- **HOW TO COMPLETE THIS TASK**
Go through the data below and repeat it exactly, skipping each picture.

+ + + +

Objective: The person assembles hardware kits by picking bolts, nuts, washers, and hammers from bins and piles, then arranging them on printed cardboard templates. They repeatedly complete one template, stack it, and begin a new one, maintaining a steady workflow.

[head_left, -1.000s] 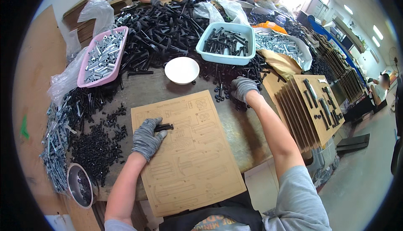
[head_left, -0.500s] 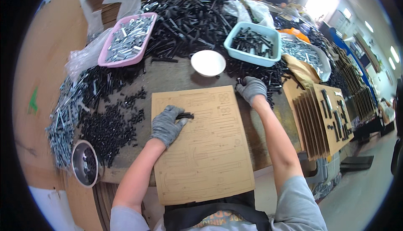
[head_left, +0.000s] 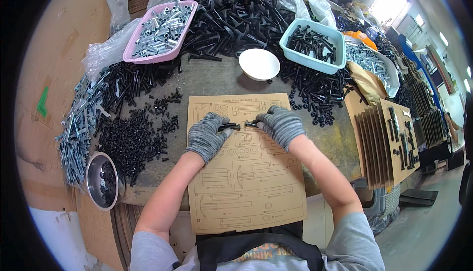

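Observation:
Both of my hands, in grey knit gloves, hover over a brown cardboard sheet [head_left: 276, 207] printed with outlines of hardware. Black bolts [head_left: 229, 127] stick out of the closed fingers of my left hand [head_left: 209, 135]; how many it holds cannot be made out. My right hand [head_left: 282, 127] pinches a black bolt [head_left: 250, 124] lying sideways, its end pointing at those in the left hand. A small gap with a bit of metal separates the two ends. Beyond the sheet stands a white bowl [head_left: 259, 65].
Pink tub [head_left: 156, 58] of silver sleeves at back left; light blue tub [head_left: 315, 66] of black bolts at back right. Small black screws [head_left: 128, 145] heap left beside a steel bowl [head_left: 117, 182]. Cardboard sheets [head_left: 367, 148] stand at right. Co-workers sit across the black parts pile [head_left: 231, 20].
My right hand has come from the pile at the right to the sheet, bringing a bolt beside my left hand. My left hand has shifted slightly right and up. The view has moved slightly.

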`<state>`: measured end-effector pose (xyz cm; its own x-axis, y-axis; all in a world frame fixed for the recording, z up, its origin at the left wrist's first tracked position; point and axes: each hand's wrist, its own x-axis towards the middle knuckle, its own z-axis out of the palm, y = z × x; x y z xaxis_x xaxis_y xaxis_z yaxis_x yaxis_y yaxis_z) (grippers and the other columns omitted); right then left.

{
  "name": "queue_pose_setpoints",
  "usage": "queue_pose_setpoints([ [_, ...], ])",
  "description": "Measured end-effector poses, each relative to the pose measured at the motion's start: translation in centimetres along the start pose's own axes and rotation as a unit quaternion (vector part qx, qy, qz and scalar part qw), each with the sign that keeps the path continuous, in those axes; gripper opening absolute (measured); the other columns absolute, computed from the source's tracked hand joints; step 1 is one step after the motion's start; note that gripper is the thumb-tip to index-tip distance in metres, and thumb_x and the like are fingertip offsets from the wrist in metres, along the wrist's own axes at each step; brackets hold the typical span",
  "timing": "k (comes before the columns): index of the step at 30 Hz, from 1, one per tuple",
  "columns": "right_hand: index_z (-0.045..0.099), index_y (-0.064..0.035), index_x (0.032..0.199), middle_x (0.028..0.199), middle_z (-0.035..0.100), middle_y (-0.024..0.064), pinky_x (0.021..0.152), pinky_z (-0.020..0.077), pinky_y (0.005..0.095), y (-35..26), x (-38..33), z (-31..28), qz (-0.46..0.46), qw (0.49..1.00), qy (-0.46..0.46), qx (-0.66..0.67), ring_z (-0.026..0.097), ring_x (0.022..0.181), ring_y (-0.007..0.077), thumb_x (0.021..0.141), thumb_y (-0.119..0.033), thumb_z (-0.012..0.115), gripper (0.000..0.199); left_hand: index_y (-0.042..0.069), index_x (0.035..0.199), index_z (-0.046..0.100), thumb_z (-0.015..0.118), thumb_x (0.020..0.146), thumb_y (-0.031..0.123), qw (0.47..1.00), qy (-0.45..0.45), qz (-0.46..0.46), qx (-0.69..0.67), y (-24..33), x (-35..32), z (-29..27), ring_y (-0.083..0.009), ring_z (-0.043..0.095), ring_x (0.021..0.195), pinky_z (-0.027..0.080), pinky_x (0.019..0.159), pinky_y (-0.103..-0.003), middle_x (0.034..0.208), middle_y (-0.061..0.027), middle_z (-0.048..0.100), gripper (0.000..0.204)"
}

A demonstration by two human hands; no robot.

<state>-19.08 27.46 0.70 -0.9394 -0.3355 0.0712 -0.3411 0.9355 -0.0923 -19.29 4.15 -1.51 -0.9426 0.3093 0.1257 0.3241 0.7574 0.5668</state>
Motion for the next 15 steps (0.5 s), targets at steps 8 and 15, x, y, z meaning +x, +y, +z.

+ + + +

- **REPLY**
Objective: The person assembles hardware kits by picking bolts, nuts, washers, and hammers from bins and piles, then arranging them on printed cardboard templates. They repeatedly complete one template, stack it, and begin a new one, maintaining a steady workflow.

[head_left, -1.000s] 
[head_left, -0.500s] 
[head_left, +0.000s] 

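Observation:
Both of my hands, in grey knit gloves, hover over a brown cardboard sheet [head_left: 276, 207] printed with outlines of hardware. Black bolts [head_left: 229, 127] stick out of the closed fingers of my left hand [head_left: 209, 135]; how many it holds cannot be made out. My right hand [head_left: 282, 127] pinches a black bolt [head_left: 250, 124] lying sideways, its end pointing at those in the left hand. A small gap with a bit of metal separates the two ends. Beyond the sheet stands a white bowl [head_left: 259, 65].
Pink tub [head_left: 156, 58] of silver sleeves at back left; light blue tub [head_left: 315, 66] of black bolts at back right. Small black screws [head_left: 128, 145] heap left beside a steel bowl [head_left: 117, 182]. Cardboard sheets [head_left: 367, 148] stand at right. Co-workers sit across the black parts pile [head_left: 231, 20].
My right hand has come from the pile at the right to the sheet, bringing a bolt beside my left hand. My left hand has shifted slightly right and up. The view has moved slightly.
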
`<state>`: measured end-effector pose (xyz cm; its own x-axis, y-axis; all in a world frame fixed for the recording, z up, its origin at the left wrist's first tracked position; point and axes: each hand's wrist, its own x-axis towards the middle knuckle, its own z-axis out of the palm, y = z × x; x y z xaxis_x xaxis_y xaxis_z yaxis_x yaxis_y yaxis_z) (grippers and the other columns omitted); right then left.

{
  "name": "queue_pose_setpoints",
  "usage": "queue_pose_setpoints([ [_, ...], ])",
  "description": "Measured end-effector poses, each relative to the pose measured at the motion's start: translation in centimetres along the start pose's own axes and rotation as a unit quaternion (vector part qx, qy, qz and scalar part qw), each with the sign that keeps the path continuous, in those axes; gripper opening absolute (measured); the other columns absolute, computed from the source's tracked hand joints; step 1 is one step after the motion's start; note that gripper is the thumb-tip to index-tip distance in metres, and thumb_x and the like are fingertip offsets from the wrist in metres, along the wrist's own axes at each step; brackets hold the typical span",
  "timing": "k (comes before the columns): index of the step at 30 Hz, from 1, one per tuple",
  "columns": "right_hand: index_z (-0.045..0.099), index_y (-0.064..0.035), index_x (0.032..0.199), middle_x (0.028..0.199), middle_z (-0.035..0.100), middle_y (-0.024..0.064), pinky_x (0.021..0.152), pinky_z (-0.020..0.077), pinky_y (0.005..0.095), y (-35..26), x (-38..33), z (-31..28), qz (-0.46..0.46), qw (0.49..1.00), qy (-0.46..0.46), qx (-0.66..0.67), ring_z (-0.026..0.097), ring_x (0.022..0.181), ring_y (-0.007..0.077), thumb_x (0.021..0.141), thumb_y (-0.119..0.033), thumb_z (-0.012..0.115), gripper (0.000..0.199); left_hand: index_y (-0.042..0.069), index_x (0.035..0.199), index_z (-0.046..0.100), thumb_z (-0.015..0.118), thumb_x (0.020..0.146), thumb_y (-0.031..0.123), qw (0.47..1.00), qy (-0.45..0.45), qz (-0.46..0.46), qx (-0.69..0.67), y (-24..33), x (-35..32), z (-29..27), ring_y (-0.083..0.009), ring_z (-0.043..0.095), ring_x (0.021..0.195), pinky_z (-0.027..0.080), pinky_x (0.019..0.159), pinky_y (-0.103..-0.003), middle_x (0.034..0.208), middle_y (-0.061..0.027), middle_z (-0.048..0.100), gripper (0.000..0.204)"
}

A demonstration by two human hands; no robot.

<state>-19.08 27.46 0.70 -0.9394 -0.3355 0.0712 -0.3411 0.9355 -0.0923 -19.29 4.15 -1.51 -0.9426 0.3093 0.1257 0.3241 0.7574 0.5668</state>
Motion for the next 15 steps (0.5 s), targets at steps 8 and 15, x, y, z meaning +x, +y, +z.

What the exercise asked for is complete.